**Stored records**

........

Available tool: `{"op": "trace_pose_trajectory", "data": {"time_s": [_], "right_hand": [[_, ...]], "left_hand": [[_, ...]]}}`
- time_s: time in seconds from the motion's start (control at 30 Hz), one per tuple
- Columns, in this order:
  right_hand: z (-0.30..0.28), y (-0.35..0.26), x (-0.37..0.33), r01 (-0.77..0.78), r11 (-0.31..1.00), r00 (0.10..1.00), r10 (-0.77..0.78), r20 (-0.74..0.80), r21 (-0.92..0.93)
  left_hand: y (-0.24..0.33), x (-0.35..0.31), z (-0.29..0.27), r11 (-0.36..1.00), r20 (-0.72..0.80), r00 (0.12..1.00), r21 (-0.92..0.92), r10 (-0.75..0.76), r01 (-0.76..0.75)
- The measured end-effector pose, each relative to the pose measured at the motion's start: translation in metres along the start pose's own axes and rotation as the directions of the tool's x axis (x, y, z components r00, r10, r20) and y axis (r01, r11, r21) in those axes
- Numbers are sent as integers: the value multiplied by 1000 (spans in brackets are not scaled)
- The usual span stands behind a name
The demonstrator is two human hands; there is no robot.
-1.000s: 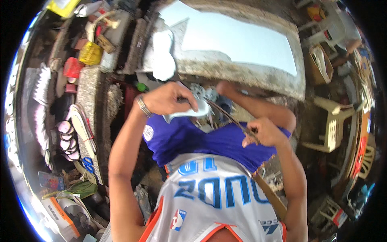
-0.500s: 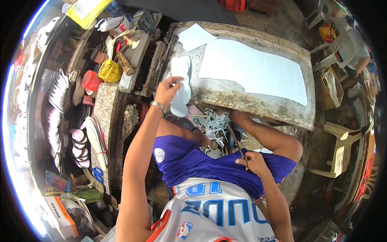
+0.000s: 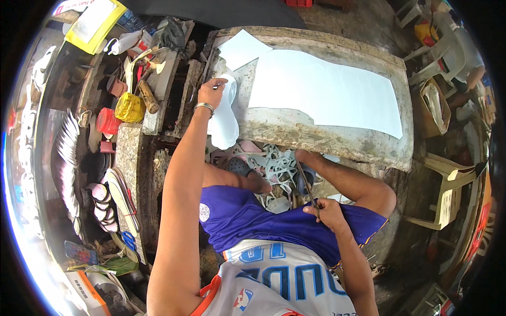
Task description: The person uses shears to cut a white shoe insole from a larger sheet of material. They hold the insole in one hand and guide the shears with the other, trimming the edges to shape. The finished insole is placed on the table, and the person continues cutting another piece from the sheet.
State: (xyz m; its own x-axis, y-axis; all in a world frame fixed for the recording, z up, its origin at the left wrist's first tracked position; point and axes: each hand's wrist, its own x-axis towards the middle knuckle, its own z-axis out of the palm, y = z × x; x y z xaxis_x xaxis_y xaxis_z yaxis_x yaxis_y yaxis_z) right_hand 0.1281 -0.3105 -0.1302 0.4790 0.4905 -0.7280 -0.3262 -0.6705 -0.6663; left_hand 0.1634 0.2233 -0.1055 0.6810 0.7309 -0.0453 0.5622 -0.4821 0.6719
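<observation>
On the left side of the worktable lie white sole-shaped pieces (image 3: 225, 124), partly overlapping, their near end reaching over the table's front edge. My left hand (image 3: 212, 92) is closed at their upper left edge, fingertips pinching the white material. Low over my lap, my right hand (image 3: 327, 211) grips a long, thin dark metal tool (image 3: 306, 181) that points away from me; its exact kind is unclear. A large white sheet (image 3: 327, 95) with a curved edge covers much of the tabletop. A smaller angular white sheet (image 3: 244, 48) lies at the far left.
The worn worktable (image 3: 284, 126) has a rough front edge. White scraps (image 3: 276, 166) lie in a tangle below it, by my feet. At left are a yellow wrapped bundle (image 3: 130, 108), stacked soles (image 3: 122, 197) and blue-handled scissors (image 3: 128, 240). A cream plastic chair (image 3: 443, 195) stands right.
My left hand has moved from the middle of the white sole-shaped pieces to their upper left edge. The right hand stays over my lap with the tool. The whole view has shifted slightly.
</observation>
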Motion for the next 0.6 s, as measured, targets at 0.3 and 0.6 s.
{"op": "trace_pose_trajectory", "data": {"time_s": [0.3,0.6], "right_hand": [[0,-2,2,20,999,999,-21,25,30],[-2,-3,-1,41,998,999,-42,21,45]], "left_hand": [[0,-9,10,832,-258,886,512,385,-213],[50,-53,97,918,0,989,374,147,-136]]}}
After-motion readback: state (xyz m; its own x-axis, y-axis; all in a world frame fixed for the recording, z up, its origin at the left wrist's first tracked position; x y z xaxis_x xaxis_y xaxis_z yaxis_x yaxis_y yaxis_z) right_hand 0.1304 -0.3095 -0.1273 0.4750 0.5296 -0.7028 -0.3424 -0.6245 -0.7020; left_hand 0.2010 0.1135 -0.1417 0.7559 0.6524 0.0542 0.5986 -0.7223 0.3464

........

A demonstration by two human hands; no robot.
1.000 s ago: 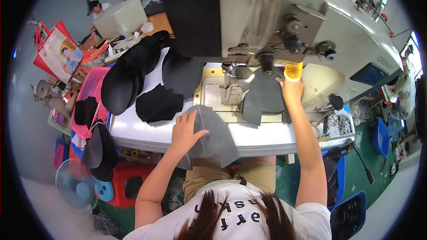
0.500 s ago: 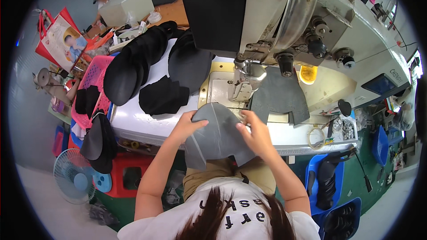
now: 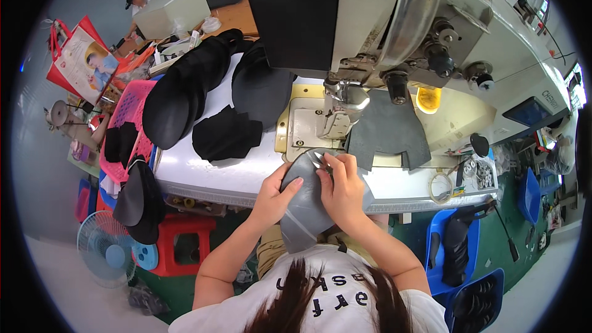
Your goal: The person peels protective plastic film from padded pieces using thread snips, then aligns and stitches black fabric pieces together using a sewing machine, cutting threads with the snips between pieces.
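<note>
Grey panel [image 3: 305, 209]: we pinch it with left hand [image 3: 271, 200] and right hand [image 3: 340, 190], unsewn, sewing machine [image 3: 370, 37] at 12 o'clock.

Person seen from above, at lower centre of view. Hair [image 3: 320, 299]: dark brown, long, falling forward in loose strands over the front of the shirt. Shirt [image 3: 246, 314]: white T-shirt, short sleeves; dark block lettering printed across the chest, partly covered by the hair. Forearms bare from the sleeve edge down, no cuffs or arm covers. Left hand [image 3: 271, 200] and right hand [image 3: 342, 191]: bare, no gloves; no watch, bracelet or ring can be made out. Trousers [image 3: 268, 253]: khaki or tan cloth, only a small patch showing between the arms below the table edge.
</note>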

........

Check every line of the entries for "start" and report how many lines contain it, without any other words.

2